*** Opening Recorded information ***
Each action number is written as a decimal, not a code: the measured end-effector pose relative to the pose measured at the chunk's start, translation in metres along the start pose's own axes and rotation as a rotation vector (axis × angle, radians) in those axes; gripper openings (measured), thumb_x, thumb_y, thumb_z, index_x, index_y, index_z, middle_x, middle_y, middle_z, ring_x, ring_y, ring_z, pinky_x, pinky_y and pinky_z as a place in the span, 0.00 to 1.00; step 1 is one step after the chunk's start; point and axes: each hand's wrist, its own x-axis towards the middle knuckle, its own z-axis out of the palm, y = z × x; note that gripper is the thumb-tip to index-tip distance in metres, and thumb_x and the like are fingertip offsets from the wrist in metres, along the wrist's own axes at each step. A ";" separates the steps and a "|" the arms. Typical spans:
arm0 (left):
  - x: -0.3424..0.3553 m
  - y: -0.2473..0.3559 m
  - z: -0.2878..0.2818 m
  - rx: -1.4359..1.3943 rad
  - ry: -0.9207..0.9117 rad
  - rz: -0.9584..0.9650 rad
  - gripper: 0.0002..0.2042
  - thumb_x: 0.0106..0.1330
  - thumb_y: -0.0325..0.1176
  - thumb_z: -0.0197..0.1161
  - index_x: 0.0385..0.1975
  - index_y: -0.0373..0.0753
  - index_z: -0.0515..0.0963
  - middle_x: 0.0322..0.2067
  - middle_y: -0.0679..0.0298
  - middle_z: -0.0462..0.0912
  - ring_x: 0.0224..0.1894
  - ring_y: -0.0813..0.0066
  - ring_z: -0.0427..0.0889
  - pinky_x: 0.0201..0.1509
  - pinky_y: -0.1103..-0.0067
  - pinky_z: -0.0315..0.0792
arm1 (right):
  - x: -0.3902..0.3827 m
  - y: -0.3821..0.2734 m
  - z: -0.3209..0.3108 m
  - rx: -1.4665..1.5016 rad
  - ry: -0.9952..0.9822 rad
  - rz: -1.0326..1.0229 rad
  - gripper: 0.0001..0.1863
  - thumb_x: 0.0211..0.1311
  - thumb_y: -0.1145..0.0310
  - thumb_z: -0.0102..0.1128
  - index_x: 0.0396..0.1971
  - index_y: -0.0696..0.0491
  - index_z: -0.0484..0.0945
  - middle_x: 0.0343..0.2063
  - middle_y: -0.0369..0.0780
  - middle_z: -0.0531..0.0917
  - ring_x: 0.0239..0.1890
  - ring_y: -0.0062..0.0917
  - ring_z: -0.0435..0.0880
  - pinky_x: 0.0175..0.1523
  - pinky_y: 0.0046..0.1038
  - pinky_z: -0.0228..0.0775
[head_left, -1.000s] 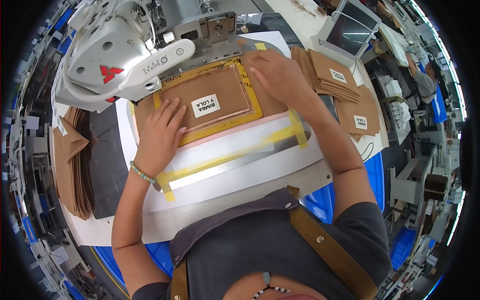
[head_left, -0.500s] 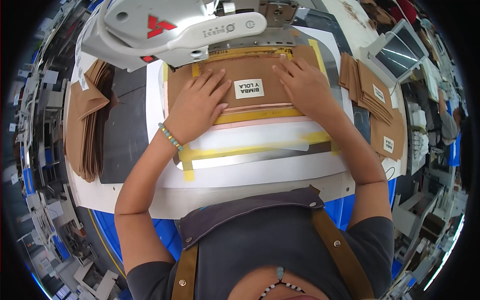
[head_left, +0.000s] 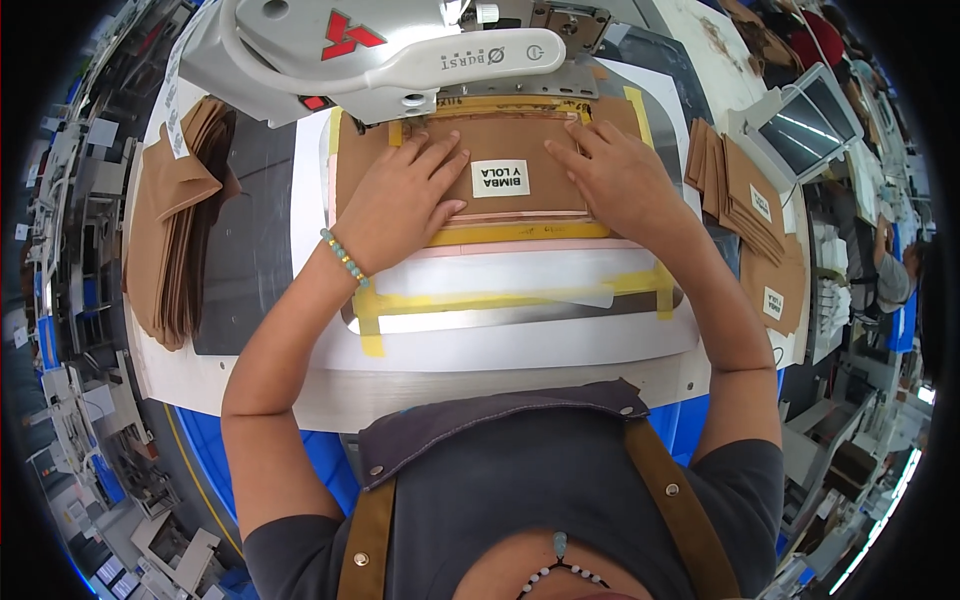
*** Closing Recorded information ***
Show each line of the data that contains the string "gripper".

Each action number is written as a decimal, not a code: the measured end-effector pose relative to the pose measured at the chunk's start, translation in metres along the start pose's own axes and rotation as a rotation vector (axis × angle, radians) in those axes; gripper openings (measured), thumb_x, thumb_y, thumb_z, index_x, index_y, index_z, middle_x, middle_y, middle_z, ring_x, ring_y, ring_z, pinky_x, pinky_y and pinky_z as a place in the span, 0.00 to 1.00; step 1 is one step after the chunk's start; point and axes: each hand's wrist, its own x-axis towards the middle knuckle, its own z-axis out of the palm, y = z × x; note that gripper is the thumb-tip to index-tip distance in metres, and thumb_x and the like are fingertip offsets from the wrist in metres, along the wrist's own axes at each step. A ";" separates the steps and a "|" the arms. Typical spans:
  - gripper: 0.0002..0.2042
  - gripper: 0.0001..0.1863

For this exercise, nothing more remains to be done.